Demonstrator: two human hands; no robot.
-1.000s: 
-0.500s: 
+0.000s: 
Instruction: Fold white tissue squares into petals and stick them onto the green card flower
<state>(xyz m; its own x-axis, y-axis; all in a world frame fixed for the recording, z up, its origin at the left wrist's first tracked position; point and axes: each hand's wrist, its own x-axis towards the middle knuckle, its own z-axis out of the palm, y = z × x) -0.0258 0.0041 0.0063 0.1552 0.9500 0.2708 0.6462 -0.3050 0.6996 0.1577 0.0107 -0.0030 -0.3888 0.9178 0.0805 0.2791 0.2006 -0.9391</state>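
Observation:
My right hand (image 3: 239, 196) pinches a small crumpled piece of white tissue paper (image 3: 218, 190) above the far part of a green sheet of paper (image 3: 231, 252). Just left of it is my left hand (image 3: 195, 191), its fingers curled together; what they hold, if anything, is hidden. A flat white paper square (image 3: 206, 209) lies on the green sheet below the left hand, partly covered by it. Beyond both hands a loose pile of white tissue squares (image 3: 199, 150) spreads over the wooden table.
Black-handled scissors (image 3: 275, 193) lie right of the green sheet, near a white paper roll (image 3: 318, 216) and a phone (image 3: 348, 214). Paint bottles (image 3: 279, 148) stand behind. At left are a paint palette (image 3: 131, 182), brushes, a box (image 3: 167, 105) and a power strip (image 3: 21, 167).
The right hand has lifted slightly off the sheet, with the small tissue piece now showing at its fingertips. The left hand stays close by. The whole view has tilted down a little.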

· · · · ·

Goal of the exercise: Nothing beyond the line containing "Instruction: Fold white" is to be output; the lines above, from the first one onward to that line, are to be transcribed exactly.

Answer space:
Demonstrator: two human hands; no robot.
-1.000s: 
-0.500s: 
+0.000s: 
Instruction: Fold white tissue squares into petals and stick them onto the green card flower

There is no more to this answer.